• What is needed:
Below are some records. Print all of them exactly as they appear.

.....

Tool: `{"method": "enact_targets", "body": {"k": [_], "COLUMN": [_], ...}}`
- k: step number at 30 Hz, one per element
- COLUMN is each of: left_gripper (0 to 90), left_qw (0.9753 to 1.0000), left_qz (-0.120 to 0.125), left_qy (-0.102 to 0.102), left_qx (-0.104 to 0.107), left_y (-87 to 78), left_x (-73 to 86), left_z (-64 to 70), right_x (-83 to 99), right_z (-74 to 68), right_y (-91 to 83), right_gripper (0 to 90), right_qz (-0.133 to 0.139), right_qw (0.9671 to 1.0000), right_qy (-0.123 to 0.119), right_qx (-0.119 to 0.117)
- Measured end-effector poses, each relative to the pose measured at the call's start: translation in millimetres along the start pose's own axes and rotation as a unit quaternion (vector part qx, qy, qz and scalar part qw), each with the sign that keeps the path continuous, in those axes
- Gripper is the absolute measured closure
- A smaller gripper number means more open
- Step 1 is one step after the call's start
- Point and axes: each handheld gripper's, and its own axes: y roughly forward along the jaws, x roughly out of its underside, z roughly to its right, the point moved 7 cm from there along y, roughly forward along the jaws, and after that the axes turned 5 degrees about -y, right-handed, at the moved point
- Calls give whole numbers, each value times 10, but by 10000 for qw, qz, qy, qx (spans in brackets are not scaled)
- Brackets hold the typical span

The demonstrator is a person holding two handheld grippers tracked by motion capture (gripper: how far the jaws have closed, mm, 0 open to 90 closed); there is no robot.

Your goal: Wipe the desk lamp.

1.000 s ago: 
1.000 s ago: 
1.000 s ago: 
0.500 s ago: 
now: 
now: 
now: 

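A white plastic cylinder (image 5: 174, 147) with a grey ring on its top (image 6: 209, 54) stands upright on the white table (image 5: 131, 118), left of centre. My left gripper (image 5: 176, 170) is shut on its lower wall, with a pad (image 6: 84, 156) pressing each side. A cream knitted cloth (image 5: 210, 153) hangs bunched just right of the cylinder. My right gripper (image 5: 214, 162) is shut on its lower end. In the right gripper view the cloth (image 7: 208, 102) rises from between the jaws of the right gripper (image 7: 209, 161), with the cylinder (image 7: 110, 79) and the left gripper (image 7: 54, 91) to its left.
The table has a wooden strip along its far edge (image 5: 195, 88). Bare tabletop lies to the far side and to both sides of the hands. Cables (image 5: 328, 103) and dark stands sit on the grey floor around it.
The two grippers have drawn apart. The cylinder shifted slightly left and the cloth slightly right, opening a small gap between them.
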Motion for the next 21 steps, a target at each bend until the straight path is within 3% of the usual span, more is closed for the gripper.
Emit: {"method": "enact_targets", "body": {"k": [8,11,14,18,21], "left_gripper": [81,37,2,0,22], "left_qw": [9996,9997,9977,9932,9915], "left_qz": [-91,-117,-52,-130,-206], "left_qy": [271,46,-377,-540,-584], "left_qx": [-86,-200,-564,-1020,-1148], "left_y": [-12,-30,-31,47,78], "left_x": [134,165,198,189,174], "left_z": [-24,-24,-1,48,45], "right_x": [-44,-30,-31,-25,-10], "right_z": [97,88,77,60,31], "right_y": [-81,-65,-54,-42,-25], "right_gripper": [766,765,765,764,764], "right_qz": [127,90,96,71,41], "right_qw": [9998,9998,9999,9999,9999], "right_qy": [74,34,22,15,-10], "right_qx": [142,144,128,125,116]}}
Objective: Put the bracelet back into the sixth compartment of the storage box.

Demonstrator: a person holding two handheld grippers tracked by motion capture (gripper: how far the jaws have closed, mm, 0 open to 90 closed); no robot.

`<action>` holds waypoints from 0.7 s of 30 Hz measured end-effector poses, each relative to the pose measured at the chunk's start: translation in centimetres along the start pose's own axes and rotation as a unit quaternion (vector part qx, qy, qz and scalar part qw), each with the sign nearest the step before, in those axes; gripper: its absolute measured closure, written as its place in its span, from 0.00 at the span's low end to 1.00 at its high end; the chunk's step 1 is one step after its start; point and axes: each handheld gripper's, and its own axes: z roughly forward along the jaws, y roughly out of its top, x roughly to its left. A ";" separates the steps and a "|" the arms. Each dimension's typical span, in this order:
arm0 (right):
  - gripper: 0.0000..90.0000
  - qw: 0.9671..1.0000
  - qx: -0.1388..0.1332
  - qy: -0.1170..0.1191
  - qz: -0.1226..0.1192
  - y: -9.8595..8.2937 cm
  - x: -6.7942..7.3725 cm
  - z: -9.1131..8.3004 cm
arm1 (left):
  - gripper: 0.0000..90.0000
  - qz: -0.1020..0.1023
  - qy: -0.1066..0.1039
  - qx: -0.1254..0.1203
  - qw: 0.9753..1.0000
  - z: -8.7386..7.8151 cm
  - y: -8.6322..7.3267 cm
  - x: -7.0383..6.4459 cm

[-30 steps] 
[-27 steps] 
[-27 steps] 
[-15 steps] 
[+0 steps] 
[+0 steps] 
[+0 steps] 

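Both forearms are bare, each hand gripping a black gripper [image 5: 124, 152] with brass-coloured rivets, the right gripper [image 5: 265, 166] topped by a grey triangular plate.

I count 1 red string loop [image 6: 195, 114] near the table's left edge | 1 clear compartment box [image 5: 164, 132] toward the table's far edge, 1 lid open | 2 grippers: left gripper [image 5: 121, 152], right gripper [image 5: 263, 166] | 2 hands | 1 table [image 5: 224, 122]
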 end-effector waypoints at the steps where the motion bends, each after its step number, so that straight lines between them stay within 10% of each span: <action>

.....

• Completed task:
Tool: `{"method": "enact_targets", "body": {"k": [_], "COLUMN": [_], ...}}`
- k: step number at 30 Hz, one per element
- COLUMN is each of: left_gripper (0 to 90), left_qw (0.9753 to 1.0000), left_qz (-0.120 to 0.125), left_qy (-0.102 to 0.102), left_qx (-0.104 to 0.107), left_y (-87 to 78), left_x (-73 to 86), left_z (-64 to 70), right_x (-83 to 99), right_z (-74 to 68), right_y (-91 to 83), right_gripper (0 to 90), right_qz (-0.133 to 0.139), right_qw (0.9671 to 1.0000), right_qy (-0.123 to 0.119), right_qx (-0.119 to 0.117)
- Measured end-effector poses, each relative to the pose measured at the call's start: translation in millimetres along the start pose's own axes and rotation as a unit quaternion (vector part qx, qy, qz and scalar part qw), each with the sign that keeps the path continuous, in those axes
- Gripper is the absolute measured closure
- A smaller gripper number means more open
- Step 1 is one step after the call's start
- Point and axes: each handheld gripper's, and its own axes: y roughly forward along the jaws, x roughly out of its underside, z roughly to its right, the point moved 7 cm from there along y, roughly forward along the jaws, and after that the axes turned 5 degrees about -y, right-handed, at the moved point
- Calls give whole numbers, each value times 10, but by 10000 for qw, qz, qy, qx (spans in brackets are not scaled)
- Brackets hold the typical span

The demonstrator is a person holding two handheld grippers tracked by motion capture (gripper: how far the jaws have closed, mm, 0 open to 90 closed); there is no robot.

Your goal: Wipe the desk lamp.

1.000 s ago: 
1.000 s ago: 
1.000 s ago: 
0.500 s ago: 
now: 
now: 
now: 

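A white plastic cylinder (image 5: 174, 147) with a grey ring on its top (image 6: 209, 54) stands upright on the white table (image 5: 131, 118), left of centre. My left gripper (image 5: 176, 170) is shut on its lower wall, with a pad (image 6: 84, 156) pressing each side. A cream knitted cloth (image 5: 210, 153) hangs bunched just right of the cylinder. My right gripper (image 5: 214, 162) is shut on its lower end. In the right gripper view the cloth (image 7: 208, 102) rises from between the jaws of the right gripper (image 7: 209, 161), with the cylinder (image 7: 110, 79) and the left gripper (image 7: 54, 91) to its left.
The table has a wooden strip along its far edge (image 5: 195, 88). Bare tabletop lies to the far side and to both sides of the hands. Cables (image 5: 328, 103) and dark stands sit on the grey floor around it.
The two grippers have drawn apart. The cylinder shifted slightly left and the cloth slightly right, opening a small gap between them.
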Motion for the next 21 steps, a target at each bend until the straight path is within 3% of the usual span, more is closed for the gripper.
Emit: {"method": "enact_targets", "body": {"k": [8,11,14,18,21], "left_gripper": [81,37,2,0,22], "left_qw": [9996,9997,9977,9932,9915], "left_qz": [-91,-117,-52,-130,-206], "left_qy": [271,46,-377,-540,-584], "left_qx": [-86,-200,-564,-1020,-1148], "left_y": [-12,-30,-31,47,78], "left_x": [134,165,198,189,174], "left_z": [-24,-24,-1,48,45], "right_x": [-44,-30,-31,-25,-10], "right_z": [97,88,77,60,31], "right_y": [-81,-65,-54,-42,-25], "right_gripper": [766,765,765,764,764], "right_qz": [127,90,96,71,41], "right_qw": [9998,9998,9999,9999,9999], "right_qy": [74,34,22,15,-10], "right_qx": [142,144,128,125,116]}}
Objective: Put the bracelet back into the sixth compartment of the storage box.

Demonstrator: a person holding two handheld grippers tracked by motion capture (gripper: how far the jaws have closed, mm, 0 open to 90 closed); no robot.

`<action>` holds waypoints from 0.7 s of 30 Hz measured end-effector poses, each relative to the pose measured at the chunk's start: translation in centimetres along the start pose's own axes and rotation as a unit quaternion (vector part qx, qy, qz and scalar part qw), each with the sign nearest the step before, in those axes; gripper: its absolute measured closure, written as its place in its span, from 0.00 at the span's low end to 1.00 at its high end; the chunk's step 1 is one step after its start; point and axes: each handheld gripper's, and its own axes: z roughly forward along the jaws, y roughly out of its top, x roughly to its left. A ";" separates the steps and a "|" the arms. Each dimension's typical span, in this order:
arm0 (right):
  - gripper: 0.0000..90.0000
  - qw: 0.9671..1.0000
  - qx: -0.1388..0.1332
  - qy: -0.1170..0.1191
  - qz: -0.1226..0.1192
  - y: -9.8595..8.2937 cm
  - x: -6.7942..7.3725 cm
  - z: -9.1131..8.3004 cm
arm1 (left):
  - gripper: 0.0000..90.0000
  - qz: -0.1020..0.1023
  - qy: -0.1066..0.1039
  - qx: -0.1254..0.1203
  - qw: 0.9753..1.0000
  - z: -8.7386..7.8151 cm
  - y: -8.6322..7.3267 cm
  - x: -7.0383..6.4459 cm

[-30 steps] 
[-27 steps] 
[-27 steps] 
[-15 steps] 
[+0 steps] 
[+0 steps] 
[+0 steps] 

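Both forearms are bare, each hand gripping a black gripper [image 5: 124, 152] with brass-coloured rivets, the right gripper [image 5: 265, 166] topped by a grey triangular plate.

I count 1 red string loop [image 6: 195, 114] near the table's left edge | 1 clear compartment box [image 5: 164, 132] toward the table's far edge, 1 lid open | 2 grippers: left gripper [image 5: 121, 152], right gripper [image 5: 263, 166] | 2 hands | 1 table [image 5: 224, 122]
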 end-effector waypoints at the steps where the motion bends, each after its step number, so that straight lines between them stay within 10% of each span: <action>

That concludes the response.